There’s not much to be done with the sorrel. (Ignore the thyme in the picture. I was going to use it for the soup, but I changed my mind.) It’s certainly attractive, but it’s tart and very tannic, not unlike sourgrass. I’ve done a few things with it (salads, soups, even a panade), but nothing turned out particularly spectacular. This sandwich, though, has been the best use so far. The blue cheese is strong enough to stand up to the sorrel without overpowering it. (I did not come up with the idea myself; I would’ve never thought of it. It came from this article [link] a friend printed out for me when I was having the same sorrel problem a year ago.)
I trust readers of this site know how to make a grilled cheese sandwich (and if they don’t, they clearly have the Internet to Google instructions better than ones I could give), so I’m not going to go into great detail except to say 1. I chiffonade-d the sorrel, and 2. Don’t cut bread slices as thick as I did.
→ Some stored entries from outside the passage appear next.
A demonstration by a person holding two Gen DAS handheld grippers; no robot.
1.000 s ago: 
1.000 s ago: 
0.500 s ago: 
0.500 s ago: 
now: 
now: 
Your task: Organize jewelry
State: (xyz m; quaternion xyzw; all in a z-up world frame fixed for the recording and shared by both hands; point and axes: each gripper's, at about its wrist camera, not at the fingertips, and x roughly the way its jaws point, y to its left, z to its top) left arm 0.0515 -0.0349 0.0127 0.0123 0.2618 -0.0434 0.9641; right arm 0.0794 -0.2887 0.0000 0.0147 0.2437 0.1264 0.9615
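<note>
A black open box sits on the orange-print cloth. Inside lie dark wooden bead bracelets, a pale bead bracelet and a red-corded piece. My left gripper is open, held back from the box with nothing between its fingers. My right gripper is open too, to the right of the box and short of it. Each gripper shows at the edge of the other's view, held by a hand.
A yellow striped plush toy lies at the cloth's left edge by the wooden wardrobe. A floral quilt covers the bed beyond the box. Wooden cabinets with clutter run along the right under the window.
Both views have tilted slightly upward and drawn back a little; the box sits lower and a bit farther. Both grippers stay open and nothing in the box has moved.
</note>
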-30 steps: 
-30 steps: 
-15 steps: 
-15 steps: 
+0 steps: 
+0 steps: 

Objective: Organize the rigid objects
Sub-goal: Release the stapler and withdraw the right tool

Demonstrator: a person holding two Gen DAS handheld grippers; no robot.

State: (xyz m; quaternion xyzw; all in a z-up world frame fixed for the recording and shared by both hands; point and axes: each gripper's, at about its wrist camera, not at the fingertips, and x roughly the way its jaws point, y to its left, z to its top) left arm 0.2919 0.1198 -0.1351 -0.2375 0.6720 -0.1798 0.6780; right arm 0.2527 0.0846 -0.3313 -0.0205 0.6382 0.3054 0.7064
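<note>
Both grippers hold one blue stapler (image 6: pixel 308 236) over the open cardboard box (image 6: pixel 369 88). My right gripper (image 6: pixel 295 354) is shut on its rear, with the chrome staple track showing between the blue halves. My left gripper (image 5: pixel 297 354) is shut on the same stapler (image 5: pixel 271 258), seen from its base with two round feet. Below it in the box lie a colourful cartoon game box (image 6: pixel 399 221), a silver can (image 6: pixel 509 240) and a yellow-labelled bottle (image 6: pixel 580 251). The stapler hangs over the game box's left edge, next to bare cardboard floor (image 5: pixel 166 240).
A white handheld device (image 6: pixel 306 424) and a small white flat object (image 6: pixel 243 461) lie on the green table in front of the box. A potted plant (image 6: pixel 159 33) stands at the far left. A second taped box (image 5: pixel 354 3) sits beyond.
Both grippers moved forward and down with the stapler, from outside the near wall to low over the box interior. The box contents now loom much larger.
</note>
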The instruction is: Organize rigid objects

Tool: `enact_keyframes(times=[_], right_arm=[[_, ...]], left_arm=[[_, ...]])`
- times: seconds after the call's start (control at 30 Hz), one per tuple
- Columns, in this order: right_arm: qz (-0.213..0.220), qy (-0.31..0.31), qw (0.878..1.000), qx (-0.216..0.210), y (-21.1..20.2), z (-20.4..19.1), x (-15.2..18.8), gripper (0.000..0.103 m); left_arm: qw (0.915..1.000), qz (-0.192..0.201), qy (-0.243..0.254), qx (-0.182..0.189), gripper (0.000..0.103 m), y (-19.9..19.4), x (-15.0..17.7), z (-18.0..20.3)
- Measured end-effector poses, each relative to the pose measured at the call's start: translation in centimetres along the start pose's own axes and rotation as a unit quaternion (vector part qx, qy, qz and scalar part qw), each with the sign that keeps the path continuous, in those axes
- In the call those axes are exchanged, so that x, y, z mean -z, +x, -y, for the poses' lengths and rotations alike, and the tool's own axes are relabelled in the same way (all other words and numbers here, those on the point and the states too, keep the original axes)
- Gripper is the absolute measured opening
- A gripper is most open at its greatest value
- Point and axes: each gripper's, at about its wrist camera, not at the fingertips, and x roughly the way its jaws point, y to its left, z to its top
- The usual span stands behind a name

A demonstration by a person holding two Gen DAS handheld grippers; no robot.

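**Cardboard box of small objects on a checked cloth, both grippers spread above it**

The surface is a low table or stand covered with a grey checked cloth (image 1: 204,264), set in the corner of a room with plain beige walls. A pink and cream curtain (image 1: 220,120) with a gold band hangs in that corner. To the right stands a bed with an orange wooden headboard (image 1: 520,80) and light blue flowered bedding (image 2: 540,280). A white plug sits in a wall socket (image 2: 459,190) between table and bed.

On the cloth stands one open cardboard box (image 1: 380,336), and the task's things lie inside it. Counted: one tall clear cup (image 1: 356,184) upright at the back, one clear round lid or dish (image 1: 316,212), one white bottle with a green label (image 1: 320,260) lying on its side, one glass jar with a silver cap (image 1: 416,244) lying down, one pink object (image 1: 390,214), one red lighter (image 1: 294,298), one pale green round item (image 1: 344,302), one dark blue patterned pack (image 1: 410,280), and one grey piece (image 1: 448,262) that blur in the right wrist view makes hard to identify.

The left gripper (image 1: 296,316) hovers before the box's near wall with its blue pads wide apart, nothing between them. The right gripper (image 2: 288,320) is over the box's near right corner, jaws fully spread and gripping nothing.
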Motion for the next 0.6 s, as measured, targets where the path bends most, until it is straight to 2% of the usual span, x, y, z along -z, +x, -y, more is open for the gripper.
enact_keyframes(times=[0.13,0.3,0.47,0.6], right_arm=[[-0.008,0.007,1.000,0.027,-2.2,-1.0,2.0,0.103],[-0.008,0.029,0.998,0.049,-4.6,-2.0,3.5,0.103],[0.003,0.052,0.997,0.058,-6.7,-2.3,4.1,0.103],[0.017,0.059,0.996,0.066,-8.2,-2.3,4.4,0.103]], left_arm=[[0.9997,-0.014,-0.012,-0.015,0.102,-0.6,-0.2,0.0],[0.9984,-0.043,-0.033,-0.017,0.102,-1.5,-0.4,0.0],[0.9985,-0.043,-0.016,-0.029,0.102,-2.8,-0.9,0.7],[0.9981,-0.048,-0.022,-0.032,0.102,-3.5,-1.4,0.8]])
If you do, put a lid over the sandwiches on the skillet/griddle to generate enough heat to melt the cheese.
Now, as for the soup, there are a million ways to make tomato soup (my husband’s method, buying a can of Campbell’s, is not one of them), and all of them are quite easy. I like to thicken bisque-like soups with bread rather than cream (both because it’s healthier and, given that I bake 6 loaves of bread a week, there’s always some around), but this might pose a problem to people without an immersion blender. A way around this would be to tear any crusts off the bread and rip it into teeny-tiny pieces, or just bite the bullet and use cream.
This makes 2 servings. (With seconds of soup.)
1/3 of a homemade sourdough boule: 11 cents
3/4 of a $2 container of blue cheese (Grocery Outlet): $1.50
Handful of sorrel from yard: $0
2 T butter (Costco): 13 cents
TOTAL: $1.74/2 = 87 cents
1 28-oz. can whole tomatoes (Hunt’s, on markdown at Grocery Outlet because it was “heart-healthy sodium-free,” which apparently frightened people): 87 cents
Handful of stale homemade bread, torn into small pieces: 5 cents
Bay leaf (bulk): 2 cents
1 onion, sliced: 25 cents
1 carrot, diced: 5 cents
2 T olive oil: 10 cents
Pinch of red pepper flakes (bulk): 2 cents
Kosher salt: 2 cents
1 T brown sugar (bulk): 5 cents
2 cups chicken broth left over from scraps & carcass: $0
TOTAL: $1.43/2 = 72 cents
87 cents + 72 cents = $1.59/person
Heat the olive oil in a soup pot over medium-high heat, add the sliced onions and diced carrots, pepper flakes, bay leaf, and kosher salt to taste (if you don’t feel comfortable adding salt by sight, just add it at the end), reduce heat to medium and cook until onion and carrots are softened, 5-6 minutes.
Add tomatoes with juice, sugar and bread, and simmer about 5-10 minutes more, until bread and tomatoes have broken down. Help them along by mashing with a spoon.
If you have an immersion blender, remove the bay leaf and blend, adding a little bit of stock at a time. If you don’t have an immersion blender, do this in batches in a regular blender. Make sure it’s really pureed well. Push the soup through a strainer and put back into the pot to reheat, adding more stock to thin if necessary. Season to taste. (Is there a food blogger award for most battered, disgusting-looking equipment? If so, someone please enter me.)
You are making me hungry!
“The sorrel was a holdover from a period of excitement I had over obscure culinary herbs (lovage! chocolate mint!) only to realize they’re obscure for a reason.”
Lol, this line made the whole post for me. 🙂 It looks good.